Source records
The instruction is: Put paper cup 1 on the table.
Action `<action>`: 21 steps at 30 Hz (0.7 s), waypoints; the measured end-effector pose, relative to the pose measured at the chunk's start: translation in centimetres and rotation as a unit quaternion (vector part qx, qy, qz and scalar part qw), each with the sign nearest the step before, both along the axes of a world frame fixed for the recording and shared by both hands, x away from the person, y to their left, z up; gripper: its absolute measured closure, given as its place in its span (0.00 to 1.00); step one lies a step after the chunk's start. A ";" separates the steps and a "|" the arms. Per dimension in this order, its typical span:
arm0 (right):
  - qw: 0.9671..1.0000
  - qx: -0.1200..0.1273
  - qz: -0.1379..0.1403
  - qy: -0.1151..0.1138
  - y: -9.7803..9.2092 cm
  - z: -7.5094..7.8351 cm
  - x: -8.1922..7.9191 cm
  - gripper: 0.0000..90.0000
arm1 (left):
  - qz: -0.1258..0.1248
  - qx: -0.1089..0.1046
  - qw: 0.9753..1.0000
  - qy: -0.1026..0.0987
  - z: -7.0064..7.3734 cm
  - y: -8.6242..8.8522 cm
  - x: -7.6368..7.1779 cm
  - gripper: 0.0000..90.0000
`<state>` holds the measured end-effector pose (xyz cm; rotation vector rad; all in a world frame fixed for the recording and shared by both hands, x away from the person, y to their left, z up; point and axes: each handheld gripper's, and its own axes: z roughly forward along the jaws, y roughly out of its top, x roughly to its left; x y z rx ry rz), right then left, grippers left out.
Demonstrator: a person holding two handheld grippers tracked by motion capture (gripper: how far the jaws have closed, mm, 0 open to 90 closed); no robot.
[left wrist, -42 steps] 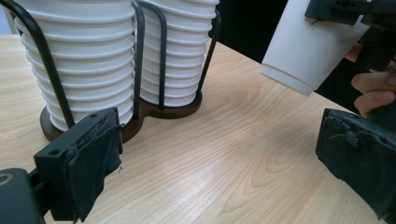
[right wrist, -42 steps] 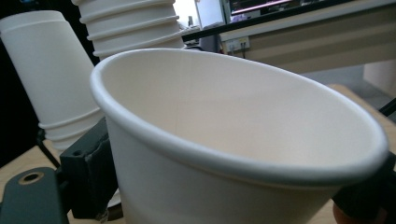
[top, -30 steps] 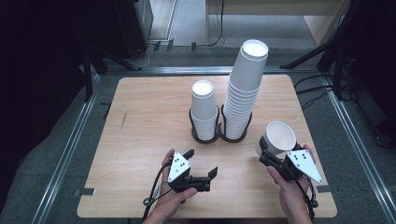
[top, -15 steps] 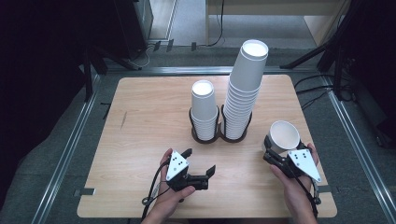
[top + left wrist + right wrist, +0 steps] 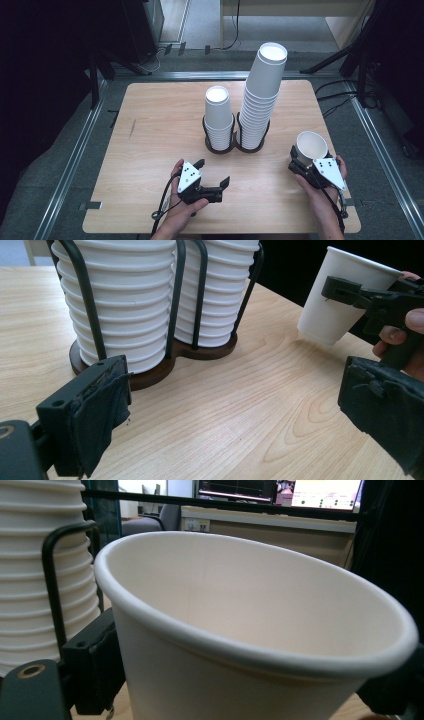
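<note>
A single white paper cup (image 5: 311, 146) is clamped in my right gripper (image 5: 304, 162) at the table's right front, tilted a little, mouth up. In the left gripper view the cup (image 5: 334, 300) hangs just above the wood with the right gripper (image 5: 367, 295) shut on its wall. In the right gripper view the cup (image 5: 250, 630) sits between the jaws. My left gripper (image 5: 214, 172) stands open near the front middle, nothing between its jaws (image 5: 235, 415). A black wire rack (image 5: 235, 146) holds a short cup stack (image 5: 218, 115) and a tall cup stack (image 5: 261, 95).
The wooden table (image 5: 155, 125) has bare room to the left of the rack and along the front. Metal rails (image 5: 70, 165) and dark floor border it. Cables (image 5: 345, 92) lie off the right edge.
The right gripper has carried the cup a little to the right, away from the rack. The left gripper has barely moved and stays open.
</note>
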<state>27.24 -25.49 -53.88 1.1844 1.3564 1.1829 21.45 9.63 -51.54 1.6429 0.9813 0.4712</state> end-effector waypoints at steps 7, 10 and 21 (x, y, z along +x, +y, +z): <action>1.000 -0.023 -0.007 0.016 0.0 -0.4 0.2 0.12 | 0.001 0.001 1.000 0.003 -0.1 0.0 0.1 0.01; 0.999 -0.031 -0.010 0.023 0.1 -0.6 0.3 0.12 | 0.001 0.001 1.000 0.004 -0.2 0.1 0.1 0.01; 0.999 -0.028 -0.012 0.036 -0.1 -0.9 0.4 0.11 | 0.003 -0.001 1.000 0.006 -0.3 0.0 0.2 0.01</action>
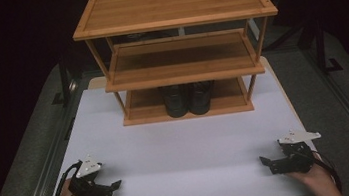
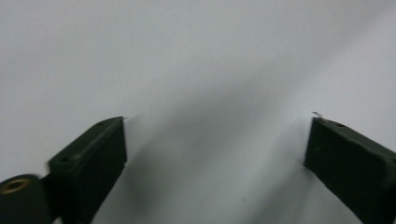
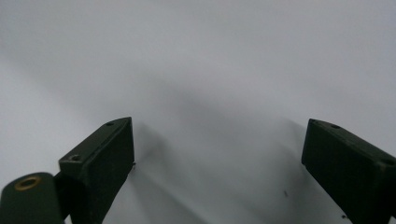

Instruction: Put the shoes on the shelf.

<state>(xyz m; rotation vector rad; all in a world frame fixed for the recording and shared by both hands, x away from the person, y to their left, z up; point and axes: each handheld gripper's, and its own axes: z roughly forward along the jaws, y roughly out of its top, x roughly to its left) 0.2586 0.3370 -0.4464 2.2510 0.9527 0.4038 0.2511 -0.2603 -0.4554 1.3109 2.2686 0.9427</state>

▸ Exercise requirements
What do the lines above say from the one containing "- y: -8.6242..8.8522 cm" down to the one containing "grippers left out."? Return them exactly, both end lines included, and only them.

▸ Response for this exercise
  - y: -8.6242..8.8522 cm
  - x: -7.6368..7.1779 cm
  - gripper: 0.0000..90.0000
`<state>` holds the measured end-effector pose (xyz cm; rotation vector rad; all in a world frame fixed for the recording and shared by both hands, x away from the person, y to their left, z up; point and axes: each handheld gripper's, and its own axes: z roughly forward along the jaws, y roughly out of its top, x roughly to its left; x y z rx ry rz), right then left, grippers left out.

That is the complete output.